Apart from the typical spark configuration it is necessary to add -XX:MaxPermSize=384m (or higher, but 384m is minimum) to both spark.executor.extraClassPath and spark.yarn.am.extraJavaOptions (or for client mode, spark.driver.extraJavaOptions for cluster mode) configuration properties in order to run Sparkling Water correctly.

The only difference between HDP cluster and both CDH and Apache hadoop clusters is that we need to add -Dhdp.version=current to both spark.executor.extraClassPath and spark.yarn.am.extraJavaOptions (resp., spark.driver.extraJavaOptions) configuration properties in the HDP case.

Mesos

Spark documentation - running Spark Application on Mesos

H2O Initialization Sequence

If SparkContext is available, initialize and start H2O context:

val sc:SparkContext = ...
val hc = H2OContext.getOrCreate(sc)

The call will:

Collect the number and host names of the executors (worker nodes) in the Spark cluster
Launch H2O services on each detected executor
Create a cloud for H2O services based on the list of executors
Verify the H2O cloud status

The former variant is preferred, because it initiates and starts H2O Context in one call and also can be used to obtain already existing H2OContext, but it does semantically the same as the latter variant.

Configuration

Build Environment

The environment must contain the property SPARK_HOME that points to the Spark distribution.

Run Environment

The environment must contain the property SPARK_HOME that points to the Spark distribution.

Sparkling Water Configuration Properties

The following configuration properties can be passed to Spark to configure Sparking Water

####Configuration properties independent on selected backend

Property name	Default value	Description
Generic parameters
`spark.ext.h2o.backend.cluster.mode`	`internal`	This option can be set either to "internal" or "external". When set to "external" H2O Context is created by connecting to existing H2O cluster, otherwise it creates H2O cluster living in Spark - that means that each Spark executor will have one h2o instance running in it.

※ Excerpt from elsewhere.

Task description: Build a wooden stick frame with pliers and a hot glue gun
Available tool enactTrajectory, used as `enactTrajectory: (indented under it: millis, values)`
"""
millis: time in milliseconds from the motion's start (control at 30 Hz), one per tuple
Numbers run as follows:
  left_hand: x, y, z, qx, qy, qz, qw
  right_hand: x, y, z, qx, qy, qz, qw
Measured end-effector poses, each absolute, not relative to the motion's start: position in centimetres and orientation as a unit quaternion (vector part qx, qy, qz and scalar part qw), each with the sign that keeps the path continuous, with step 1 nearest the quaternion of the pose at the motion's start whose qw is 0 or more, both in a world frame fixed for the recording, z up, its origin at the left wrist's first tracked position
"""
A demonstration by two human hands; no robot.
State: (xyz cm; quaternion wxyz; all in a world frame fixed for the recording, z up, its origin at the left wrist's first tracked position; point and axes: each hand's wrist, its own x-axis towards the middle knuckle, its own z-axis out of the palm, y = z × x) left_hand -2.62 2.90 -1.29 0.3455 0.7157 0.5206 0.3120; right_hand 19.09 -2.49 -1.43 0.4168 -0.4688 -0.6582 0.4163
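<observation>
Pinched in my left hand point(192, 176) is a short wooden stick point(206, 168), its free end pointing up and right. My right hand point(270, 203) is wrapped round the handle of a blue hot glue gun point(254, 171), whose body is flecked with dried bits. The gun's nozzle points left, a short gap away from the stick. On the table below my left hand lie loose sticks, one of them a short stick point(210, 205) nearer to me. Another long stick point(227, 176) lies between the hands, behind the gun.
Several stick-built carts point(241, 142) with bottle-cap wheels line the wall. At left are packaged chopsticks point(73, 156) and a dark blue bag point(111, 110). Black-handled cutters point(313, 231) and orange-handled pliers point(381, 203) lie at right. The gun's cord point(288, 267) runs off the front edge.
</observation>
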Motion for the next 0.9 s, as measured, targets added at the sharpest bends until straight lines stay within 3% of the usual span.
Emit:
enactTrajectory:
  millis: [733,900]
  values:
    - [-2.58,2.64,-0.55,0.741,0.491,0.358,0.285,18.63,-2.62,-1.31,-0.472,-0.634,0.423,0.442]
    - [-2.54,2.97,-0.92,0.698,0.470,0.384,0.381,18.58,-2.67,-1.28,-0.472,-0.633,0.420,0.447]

The internal is not recommended for big clusters and clusters where Spark executors are not stable.
`spark.ext.h2o.cloud.name`	`sparkling-water-`	Name of H2O cloud.
`spark.ext.h2o.nthreads`	`-1`	Limit for number of threads used by H2O, default `-1` means unlimited.
`spark.ext.h2o.disable.ga`	`false`	Disable Google Analytics tracking for embedded H2O.
`spark.ext.h2o.repl.enabled`	`true`	Decides whether H2O repl is initialized or not. The repl is initialized by default.
`spark.ext.scala.int.default.num`	`1`	Number of executors started at the start of h2o services.
`spark.ext.h2o.topology.change.listener.enabled`	`true`	Decides whether listener which kills h2o cloud on the change of underlying cluster's topology is enabled or not.
`spark.ext.h2o.spark.version.check.enabled`	`true`	Enables check if runtime Spark version matches build time Spark version.
`spark.ext.h2o.exit.on.unsupported.spark.param`	`true`	If unsupported Spark parameters is detected, then application is forced to shutdown.
`spark.ext.h2o.jks`	`null`	Path to Java KeyStore file.
`spark.ext.h2o.jks.pass`	`null`	Password for Java KeyStore file.
`spark.ext.h2o.hash.login`	`false`	Enable hash login.
`spark.ext.h2o.ldap.login`	`false`	Enable LDAP login.
`spark.ext.h2o.kerberos.login`	`false`	Enable Kerberos login.
`spark.ext.h2o.login.conf`	`null`	Login configuration file.
`spark.ext.h2o.user.name`	`null`	Override user name for cluster.
H2O client parameters
`spark.ext.h2o.client.ip`	`null`	IP of H2O client node
`spark.ext.h2o.client.iced.dir`	`null`	Location of iced directory for the driver instance.
`spark.ext.h2o.client.log.level`	`INFO`	H2O internal log level used for H2O client running inside Spark driver.
`spark.ext.h2o.client.log.dir`	`System.getProperty("user.dir") + File.separator + "h2ologs"`	Location of h2o logs on driver machine.
`spark.ext.h2o.client.port.base`	`54321`	Port on which H2O client publishes its API. If already occupied, the next odd port is tried and so on.
`spark.ext.h2o.client.web.port`	`-1`	Exact client port to access web UI. The value `-1` means automatic search for free port starting at `spark.ext.h2o.port.base`.
`spark.ext.h2o.client.verbose`	`false`	The client outputs verbosed log output directly into console. Enabling the flag increases the client log level to INFO.
`spark.ext.h2o.client.network.mask`	--	Subnet selector for H2O client, this disables using IP reported by Spark but tries to find IP based on the specifed mask.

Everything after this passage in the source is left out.